(Task statement):
A copy of the listing below is needed, exact in every line and without images.

(Information provided):

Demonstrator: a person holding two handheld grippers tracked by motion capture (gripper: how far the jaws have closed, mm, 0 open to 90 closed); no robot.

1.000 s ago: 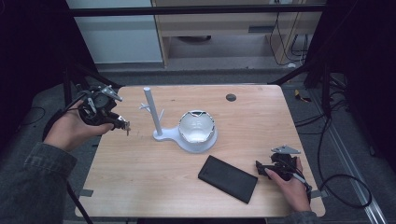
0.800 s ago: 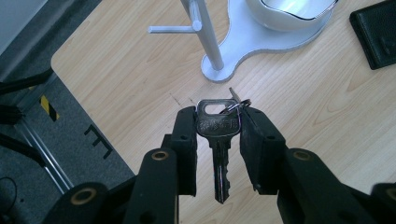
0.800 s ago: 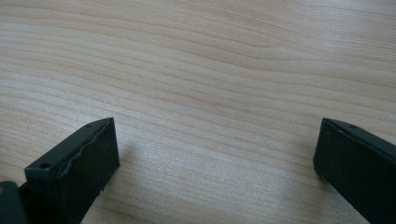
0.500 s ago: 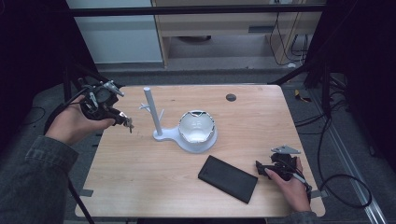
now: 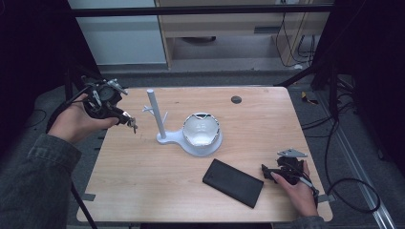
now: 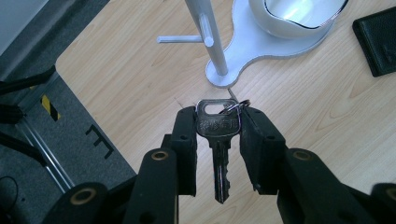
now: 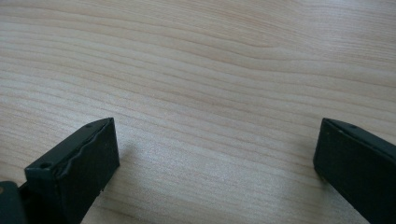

(Result of this task):
Demonstrator: a person holding two handheld grippers tracked by motion capture (gripper: how far the jaws have closed, mm, 0 open to 90 closed); no robot.

1.000 s ago: 
0.800 s ago: 
0.800 s ago: 
0.500 s ago: 
now: 
now: 
now: 

That wraps up the answer.